O crítico de arte Fernando Cocchiarale, curador-geral do Museu de Arte Moderna do Rio de Janeiro, aponta fragilidades no discurso dos novos grupos de artistas e detecta pulsões agressivas em suas propostas. (JM)

Que pontos de contato o sr. vê (se é que existem) entre essas manifestações e a arte política dos anos 70?
Se os grupos nos anos 70 se formavam em torno de questões reais que a todos afetavam (a ditadura, por exemplo), atualmente eles se formam por uma espécie de empatia inter-subjetiva (que revela e traz à tona a crise do sujeito no mundo contemporâneo), cujo ritmo e configuração possuem uma fragilidade muito maior do que a forjada em torno de objetivos concretos coletivos. A fragilidade dos compromissos permanentes com idéias ou causas no cotidiano contemporâneo, sua configuração híbrida e mutante, guarda uma evidente relação com a nova realidade, tecida em rede, na qual relações são refeitas continuamente a partir de novas conexões.

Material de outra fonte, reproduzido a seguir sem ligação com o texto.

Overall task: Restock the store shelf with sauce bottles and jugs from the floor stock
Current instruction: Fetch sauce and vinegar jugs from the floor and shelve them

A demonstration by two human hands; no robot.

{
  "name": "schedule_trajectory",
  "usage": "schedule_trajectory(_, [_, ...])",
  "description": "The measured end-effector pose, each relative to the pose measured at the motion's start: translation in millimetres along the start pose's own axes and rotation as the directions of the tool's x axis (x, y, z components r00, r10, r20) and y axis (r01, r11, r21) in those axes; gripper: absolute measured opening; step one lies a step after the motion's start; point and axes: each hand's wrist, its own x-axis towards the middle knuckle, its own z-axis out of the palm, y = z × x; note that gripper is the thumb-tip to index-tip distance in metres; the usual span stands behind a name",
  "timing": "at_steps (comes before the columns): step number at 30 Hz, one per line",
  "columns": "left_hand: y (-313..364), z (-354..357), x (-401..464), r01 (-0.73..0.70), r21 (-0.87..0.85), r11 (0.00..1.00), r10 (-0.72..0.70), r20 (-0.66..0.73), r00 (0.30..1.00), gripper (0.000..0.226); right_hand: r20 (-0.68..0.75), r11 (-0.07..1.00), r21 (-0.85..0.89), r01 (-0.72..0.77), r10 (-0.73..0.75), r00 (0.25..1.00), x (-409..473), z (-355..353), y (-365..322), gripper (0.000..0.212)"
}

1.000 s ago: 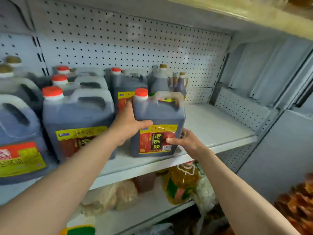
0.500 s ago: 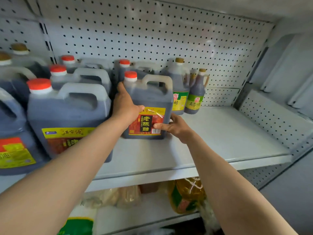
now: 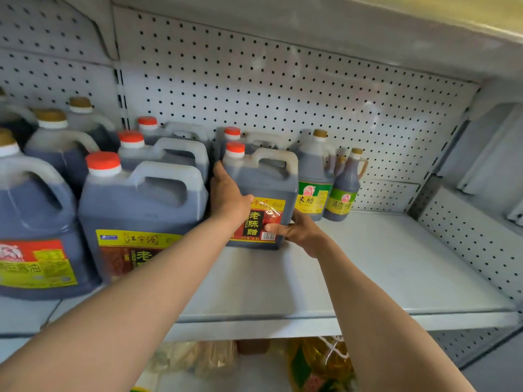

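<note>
A dark vinegar jug (image 3: 267, 181) with a red cap, a white handle and a red-and-yellow label stands upright on the white shelf (image 3: 368, 267), deep in, right in front of another red-capped jug (image 3: 249, 138). My left hand (image 3: 229, 199) grips its left side with the thumb across the front. At the jug's lower right corner, my right hand (image 3: 297, 230) holds it with the thumb on the label. The fingers behind the jug are hidden.
Larger red-capped jugs (image 3: 141, 205) crowd the shelf's left part, with brown-capped jugs (image 3: 53, 142) beyond. Two green-labelled bottles (image 3: 314, 179) (image 3: 345, 190) stand at the pegboard back (image 3: 283, 89). Bare shelf lies to the right. An oil bottle (image 3: 319, 363) sits on the shelf below.
The jug has slid from the shelf's front edge back toward the pegboard, with both hands staying on its sides.
</note>
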Motion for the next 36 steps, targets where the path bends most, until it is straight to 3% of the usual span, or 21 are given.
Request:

A que atribui o surgimento de tantos grupos?
A consolidação da democracia no Brasil combinada com as questões essenciais do mundo contemporâneo aponta não mais para objetivos comuns a grandes grupos, antes representado pela utopia socialista, mas para aquilo que Foucault chamou de micropoderes. A luta social passa agora pelas inúmeras esferas constituídas por campos profissionais específicos ou por estamentos e minorias. Essa fragmentação de objetivos gera não só uma dispersão na esfera do sujeito como também na do objeto político. No campo das artes a subjetivação não se manifesta apenas no eixo da produção, mas no âmbito institucional. A existência de novos agentes como o curador (cuja subjetividade pode resultar no agrupamento de artistas em torno de temas e questões que os artistas não formularam) geram fatalmente uma tensão entre esses poderes. Não há nada de errado nisso. Ainda não possuímos um novo repertório ético, político e estético que substitua o velho repertório das grandes utopias coletivas do passado. Como a instância política, que no passado se opunha por seu caráter objetivo à subjetividade (separação entre público e privado), se confunde, hoje, com práticas e expectativas subjetivadas (uma espécie de neovoluntarismo), os objetivos das ações críticas de alguns artistas parecem ser fruto de pulsões agressivas, e não de objetivos claros que ampliem a base de apoio para o sucesso desses objetivos. Mais fundamental do que a consequência de suas propostas é o microespaço de sociabilidade interno às conexões que configuram, ainda que temporariamente, esses grupos. Desse ponto de vista o surgimento de tantos grupos de artistas e espaços independentes implica uma estratégia de inserção e visibilidade para o trabalho fundada numa sociabilidade possível entre subjetividades convergentes. Dificilmente essas alternativas substituirão a objetividade do mercado e do circuito de arte, mas os melhores artistas desses grupos têm por destino um lugar certo nas instituições que, agora, tanto criticam.